L’ancienne ministre de la Cour suprême Ángela Vivanco a défendu son innocence face à la querella du parquet dans l’affaire du complot biélorusse. Elle a affirmé que ses décisions judiciaires étaient correctes et a rejeté les accusations pour manque de logique. Elle a annoncé qu’elle mènera sa défense séparément de celle de son partenaire, Gonzalo Migueles.

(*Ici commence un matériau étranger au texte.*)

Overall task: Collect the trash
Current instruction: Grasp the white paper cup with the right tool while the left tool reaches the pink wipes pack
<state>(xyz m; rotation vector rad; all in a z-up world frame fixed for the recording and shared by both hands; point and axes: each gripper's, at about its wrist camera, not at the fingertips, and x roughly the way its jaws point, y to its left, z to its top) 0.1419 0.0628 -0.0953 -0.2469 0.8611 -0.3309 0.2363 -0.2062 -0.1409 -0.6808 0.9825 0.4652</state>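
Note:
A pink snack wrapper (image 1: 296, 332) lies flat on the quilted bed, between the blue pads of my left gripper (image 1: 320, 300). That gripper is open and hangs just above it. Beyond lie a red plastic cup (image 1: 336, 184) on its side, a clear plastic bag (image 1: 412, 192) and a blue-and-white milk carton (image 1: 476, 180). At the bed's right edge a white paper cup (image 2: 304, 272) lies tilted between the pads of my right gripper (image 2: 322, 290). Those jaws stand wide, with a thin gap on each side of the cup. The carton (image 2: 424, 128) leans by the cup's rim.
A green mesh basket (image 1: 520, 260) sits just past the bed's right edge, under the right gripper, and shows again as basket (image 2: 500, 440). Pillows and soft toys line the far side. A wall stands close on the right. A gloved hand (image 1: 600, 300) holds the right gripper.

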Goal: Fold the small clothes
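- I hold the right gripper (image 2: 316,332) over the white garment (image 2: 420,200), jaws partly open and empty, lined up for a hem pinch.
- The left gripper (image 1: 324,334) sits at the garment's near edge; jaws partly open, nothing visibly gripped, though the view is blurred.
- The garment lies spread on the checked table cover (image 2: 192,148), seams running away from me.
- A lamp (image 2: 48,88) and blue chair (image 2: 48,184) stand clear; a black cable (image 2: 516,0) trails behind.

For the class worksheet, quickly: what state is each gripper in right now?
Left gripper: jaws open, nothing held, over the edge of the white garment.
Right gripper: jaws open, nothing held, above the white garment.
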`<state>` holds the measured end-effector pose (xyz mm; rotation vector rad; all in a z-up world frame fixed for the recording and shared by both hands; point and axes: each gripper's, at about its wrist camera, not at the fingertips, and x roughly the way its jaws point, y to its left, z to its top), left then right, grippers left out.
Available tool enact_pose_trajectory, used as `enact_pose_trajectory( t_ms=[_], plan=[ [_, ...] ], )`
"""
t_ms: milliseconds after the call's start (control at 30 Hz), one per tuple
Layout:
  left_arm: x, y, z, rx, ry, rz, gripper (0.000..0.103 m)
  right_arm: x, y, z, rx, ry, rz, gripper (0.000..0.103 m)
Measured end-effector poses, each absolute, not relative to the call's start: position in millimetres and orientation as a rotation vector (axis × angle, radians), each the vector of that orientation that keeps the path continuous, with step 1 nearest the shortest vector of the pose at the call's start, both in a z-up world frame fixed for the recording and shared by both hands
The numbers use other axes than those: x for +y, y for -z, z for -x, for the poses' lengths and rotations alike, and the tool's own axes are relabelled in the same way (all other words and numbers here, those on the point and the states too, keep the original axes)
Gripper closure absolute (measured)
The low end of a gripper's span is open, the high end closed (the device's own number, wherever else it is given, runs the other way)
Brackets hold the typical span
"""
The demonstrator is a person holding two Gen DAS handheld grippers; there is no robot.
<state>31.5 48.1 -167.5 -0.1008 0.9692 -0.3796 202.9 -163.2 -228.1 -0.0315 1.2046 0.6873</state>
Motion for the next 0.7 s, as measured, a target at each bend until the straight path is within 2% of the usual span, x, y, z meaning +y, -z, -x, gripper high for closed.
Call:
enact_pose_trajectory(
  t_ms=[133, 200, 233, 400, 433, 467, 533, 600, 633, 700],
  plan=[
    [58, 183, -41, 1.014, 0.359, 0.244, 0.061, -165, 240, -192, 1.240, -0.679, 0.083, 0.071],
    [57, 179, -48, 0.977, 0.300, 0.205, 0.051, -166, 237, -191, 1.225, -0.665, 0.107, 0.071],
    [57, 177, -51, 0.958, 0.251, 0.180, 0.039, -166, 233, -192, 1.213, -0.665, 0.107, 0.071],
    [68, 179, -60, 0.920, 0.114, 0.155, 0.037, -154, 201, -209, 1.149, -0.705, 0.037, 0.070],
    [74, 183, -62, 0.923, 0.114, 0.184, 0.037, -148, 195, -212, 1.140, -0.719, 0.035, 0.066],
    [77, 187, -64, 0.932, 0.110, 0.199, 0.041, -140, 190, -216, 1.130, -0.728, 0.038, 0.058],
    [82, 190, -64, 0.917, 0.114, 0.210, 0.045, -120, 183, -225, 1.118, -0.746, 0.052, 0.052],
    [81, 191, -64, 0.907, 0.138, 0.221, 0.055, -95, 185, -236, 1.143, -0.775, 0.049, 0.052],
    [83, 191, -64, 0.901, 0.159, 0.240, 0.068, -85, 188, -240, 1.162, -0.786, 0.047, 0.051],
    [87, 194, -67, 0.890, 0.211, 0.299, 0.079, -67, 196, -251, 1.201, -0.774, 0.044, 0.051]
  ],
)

Ángela Vivanco, ancienne ministre de la Cour suprême, a répondu mardi à la querella déposée par le parquet régional de Los Lagos, dirigé par Carmen Gloria Wittwer. L’enquête examine des crimes présumés tels que corruption, rétrocommissions, blanchiment d’argent et trafic d’influence dans la prétendue affaire biélorusse, liée au consortium Belaz Movitec et à un litige contre Codelco.

Vivanco a maintenu avoir statué conformément au droit dans la décision favorable à Belaz Movitec, qui a été soumise à la chambre sept fois avec des votes majoritaires de 4-1 ou 5-0, sans que son vote soit décisif. Dans une interview à Biobío TV, elle a déclaré : « Ce que je dois faire maintenant, c’est me défendre là-dessus, car je suis fermement convaincue que ce que j’ai décidé, je l’ai décidé en droit, et non par un autre type d’intérêt ».

Elle a nié avoir visité les bureaux des avocats Eduardo Lagos et Mario Vargas, représentants de Belaz Movitec, arguant que les géolocalisations du ministère public sont inexactes et concernent des lieux proches comme un salon de coiffure et son appartement rue Napoleón. « Je n’ai jamais visité le bureau de Vargas et Lagos, jamais », a-t-elle affirmé, notant l’absence de logs d’entrée, de caméras ou de témoins pour confirmer les visites.

Elle a contesté les allégations d’irrégularités et de pressions indues soulevées par les avocats de Codelco, suggérant qu’elles sont apparues tardivement au milieu d’une procédure éthique irrégulière ayant conduit à sa révocation expresse. Sur la querella, elle a critiqué le parquet pour précipitation : « Il me semble que le parquet, étrangement, s’est précipité pour monter un dossier sans avoir toutes les pièces ».

Vivanco mènera une défense indépendante de celle de Migueles et des autres parties impliquées, qui sont détenues dans l’affaire. Elle a rejeté tout lien avec les voyages ou les affaires de son partenaire, soulignant leur séparation professionnelle.